WORK TO BE COMPLETED:
A single count is required: the lines of the data below in which the word "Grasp" occurs.

SOURCE DATA:
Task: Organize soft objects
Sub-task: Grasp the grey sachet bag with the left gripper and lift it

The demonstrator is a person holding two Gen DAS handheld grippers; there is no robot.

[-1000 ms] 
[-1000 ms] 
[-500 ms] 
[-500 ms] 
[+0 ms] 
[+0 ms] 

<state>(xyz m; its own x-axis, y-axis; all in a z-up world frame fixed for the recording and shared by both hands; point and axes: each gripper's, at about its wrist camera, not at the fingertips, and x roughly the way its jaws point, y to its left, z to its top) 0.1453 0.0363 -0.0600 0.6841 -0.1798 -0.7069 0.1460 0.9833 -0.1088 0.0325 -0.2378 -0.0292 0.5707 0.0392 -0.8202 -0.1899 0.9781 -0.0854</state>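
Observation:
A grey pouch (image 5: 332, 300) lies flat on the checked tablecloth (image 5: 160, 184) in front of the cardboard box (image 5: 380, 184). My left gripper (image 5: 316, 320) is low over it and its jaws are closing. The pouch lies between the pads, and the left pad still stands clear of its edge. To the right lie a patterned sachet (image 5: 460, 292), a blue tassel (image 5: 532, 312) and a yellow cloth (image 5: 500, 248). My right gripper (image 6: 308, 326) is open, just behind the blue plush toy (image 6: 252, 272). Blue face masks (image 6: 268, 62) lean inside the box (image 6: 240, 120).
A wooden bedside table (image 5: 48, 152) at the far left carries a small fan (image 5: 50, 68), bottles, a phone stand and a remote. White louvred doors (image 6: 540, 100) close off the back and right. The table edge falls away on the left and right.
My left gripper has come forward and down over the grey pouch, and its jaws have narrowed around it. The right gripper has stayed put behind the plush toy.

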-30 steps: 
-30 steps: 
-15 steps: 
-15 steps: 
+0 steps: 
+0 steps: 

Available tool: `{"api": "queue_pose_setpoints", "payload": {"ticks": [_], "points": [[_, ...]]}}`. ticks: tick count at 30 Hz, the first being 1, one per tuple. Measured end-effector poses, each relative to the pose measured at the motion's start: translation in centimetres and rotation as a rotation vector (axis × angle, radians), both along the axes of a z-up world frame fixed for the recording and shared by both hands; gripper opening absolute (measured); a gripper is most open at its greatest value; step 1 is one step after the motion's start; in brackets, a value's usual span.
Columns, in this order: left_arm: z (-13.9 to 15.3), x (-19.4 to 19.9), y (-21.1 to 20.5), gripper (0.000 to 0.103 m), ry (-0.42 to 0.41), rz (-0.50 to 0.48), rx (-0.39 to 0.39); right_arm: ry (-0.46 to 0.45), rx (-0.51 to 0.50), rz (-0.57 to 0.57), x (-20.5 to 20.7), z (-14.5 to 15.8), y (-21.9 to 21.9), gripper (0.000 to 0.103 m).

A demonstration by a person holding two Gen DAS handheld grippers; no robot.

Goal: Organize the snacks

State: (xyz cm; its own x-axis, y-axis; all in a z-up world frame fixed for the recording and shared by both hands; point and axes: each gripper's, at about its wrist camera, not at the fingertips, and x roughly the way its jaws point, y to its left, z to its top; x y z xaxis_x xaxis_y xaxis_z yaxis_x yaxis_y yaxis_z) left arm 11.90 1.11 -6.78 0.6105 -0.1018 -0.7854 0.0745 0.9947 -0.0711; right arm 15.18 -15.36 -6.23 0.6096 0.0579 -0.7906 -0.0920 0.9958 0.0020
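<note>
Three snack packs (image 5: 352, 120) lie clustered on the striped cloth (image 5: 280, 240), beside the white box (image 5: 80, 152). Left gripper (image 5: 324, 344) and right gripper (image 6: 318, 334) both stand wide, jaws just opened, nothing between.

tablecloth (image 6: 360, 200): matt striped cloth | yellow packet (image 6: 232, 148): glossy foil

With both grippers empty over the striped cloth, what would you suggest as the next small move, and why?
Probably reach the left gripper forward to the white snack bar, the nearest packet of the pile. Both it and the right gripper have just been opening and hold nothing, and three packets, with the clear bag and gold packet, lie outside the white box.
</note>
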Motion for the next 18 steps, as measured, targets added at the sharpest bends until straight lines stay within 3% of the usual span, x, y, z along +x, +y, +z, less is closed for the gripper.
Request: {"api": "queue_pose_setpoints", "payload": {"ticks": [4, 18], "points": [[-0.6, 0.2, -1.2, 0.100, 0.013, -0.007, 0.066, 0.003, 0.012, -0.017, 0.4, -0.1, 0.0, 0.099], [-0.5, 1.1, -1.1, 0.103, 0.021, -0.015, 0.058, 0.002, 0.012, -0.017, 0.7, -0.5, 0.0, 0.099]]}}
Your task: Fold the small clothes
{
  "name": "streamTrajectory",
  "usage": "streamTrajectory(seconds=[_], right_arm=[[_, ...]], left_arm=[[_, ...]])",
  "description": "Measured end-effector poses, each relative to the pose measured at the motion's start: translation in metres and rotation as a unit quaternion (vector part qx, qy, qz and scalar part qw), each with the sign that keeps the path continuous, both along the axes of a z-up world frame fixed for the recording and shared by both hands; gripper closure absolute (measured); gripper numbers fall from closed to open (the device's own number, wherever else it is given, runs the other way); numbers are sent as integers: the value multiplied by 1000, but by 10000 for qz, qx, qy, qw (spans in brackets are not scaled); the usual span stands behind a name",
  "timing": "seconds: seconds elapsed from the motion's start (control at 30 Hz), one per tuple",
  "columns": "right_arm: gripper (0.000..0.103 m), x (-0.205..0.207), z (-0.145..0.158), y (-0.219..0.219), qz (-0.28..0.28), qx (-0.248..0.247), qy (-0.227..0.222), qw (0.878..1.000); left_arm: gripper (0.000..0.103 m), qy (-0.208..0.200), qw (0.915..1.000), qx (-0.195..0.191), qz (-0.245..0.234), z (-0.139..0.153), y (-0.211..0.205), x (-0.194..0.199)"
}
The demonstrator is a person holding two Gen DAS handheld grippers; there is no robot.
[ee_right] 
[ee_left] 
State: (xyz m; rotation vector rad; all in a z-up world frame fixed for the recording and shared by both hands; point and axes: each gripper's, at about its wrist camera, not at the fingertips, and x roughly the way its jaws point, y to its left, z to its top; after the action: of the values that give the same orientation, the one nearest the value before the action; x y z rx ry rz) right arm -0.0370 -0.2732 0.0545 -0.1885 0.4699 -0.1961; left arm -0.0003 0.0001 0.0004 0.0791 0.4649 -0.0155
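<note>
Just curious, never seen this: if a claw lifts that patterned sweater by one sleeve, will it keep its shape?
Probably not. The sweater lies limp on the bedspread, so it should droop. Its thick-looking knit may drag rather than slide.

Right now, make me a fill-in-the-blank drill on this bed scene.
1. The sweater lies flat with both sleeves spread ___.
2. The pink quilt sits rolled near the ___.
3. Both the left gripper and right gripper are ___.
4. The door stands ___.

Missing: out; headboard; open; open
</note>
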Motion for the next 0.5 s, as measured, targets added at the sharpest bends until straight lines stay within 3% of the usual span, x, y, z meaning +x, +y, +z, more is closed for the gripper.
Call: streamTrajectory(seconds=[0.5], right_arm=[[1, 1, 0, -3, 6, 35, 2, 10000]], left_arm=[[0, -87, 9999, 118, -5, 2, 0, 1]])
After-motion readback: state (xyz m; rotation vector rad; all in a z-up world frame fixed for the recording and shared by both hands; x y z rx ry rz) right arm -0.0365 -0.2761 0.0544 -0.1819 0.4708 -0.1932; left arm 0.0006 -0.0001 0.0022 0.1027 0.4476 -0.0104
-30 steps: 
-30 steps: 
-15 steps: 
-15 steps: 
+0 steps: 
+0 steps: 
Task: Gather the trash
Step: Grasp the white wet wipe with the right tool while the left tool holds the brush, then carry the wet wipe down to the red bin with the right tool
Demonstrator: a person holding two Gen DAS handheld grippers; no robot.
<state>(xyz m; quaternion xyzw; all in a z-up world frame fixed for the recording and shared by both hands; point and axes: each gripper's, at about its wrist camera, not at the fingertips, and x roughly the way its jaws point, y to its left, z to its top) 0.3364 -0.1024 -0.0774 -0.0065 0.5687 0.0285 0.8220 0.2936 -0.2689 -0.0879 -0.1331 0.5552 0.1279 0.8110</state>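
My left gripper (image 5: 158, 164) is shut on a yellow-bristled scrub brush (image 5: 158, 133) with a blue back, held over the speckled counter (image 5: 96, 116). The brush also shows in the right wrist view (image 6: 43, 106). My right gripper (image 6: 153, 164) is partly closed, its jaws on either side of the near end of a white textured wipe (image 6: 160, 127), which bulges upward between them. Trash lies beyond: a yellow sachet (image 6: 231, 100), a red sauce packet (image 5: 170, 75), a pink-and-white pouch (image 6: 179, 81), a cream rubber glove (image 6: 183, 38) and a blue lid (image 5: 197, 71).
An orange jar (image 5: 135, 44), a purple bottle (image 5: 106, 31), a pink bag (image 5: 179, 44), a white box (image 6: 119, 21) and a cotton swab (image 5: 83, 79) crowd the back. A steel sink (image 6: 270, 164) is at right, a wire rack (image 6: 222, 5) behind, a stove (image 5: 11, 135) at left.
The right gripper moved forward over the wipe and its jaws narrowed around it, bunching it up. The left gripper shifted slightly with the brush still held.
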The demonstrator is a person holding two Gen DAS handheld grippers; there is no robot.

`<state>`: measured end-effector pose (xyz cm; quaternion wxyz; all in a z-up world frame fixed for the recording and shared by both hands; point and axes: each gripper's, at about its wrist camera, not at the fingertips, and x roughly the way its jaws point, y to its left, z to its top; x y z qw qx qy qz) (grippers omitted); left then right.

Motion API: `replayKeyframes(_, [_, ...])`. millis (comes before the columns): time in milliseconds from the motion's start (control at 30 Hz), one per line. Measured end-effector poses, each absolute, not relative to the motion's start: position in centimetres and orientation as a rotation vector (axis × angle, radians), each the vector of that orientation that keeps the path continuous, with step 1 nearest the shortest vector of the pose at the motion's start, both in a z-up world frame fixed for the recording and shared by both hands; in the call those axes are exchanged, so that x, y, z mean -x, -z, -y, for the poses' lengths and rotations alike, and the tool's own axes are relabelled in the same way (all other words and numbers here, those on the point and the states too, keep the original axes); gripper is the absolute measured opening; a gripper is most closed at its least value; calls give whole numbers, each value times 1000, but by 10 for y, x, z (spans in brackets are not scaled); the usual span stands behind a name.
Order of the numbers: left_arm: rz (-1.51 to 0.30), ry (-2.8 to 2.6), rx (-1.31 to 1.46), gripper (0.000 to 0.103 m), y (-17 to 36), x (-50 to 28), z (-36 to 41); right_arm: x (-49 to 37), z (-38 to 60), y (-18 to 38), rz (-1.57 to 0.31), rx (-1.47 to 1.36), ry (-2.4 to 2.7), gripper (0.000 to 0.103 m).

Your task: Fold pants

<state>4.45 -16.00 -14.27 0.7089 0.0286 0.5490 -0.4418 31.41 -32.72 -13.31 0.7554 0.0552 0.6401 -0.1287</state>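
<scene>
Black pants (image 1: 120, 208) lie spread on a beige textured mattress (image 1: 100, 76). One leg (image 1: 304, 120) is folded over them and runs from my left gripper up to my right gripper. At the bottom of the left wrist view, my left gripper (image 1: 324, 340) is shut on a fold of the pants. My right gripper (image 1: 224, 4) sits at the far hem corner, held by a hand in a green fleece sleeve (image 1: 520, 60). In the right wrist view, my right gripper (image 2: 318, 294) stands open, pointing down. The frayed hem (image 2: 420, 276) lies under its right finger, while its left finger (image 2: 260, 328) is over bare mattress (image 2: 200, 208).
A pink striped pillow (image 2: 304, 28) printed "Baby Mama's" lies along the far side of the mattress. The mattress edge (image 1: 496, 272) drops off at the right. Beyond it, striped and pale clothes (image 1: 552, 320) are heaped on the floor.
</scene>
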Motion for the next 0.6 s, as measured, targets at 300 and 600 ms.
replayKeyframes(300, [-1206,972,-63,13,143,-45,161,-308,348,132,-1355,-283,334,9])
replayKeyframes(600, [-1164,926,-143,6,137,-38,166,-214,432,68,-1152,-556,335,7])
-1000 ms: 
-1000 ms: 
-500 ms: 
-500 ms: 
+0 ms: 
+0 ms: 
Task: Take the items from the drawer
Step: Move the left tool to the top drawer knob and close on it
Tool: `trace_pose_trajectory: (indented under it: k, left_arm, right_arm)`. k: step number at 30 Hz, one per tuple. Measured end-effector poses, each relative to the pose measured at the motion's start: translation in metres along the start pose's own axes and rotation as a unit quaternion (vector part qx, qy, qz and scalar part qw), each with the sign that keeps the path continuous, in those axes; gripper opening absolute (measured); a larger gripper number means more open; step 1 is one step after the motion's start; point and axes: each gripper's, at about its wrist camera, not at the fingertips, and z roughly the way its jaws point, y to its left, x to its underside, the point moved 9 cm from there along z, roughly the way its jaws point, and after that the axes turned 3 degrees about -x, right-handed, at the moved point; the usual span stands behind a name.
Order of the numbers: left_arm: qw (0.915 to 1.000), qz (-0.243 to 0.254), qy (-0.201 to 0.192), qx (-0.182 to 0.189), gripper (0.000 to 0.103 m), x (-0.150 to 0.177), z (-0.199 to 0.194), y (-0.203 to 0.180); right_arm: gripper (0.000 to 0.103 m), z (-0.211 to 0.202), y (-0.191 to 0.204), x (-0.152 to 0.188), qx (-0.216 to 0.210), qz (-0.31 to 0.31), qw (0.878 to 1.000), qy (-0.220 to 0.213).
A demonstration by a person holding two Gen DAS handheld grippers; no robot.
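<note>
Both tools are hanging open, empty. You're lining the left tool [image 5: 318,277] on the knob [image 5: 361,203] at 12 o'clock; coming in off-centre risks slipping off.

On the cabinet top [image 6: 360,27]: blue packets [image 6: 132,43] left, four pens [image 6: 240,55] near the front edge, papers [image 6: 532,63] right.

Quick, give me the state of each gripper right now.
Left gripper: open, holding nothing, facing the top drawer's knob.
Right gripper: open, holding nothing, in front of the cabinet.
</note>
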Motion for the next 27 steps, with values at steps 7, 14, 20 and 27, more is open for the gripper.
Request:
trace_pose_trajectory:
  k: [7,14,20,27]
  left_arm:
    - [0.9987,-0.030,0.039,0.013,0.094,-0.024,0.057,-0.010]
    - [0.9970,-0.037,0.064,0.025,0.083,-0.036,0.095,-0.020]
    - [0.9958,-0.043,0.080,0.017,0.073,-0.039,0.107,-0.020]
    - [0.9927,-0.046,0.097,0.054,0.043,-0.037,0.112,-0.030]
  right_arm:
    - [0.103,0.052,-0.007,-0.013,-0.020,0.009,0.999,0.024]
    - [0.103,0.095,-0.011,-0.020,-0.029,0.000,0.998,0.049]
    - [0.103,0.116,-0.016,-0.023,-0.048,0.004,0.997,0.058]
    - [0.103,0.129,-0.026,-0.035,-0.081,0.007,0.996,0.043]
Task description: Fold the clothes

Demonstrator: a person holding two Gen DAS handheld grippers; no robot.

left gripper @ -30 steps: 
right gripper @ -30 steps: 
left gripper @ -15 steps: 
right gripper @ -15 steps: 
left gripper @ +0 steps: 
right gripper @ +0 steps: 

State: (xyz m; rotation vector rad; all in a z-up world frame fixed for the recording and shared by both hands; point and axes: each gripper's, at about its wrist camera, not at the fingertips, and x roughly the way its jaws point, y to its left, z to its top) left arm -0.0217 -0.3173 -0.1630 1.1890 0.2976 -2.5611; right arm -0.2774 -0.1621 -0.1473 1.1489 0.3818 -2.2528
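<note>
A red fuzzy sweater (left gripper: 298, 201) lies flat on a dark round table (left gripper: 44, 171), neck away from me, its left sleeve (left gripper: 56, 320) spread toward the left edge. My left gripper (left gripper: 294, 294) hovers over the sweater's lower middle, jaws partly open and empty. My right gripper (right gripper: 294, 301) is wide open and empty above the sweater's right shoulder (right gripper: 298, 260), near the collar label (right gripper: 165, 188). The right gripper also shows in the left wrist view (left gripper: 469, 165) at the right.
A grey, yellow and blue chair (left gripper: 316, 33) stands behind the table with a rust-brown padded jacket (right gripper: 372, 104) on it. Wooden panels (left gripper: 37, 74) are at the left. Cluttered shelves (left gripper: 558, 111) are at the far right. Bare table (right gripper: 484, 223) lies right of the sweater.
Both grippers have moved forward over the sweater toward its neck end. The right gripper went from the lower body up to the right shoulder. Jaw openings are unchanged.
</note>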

TASK RESPONSE:
2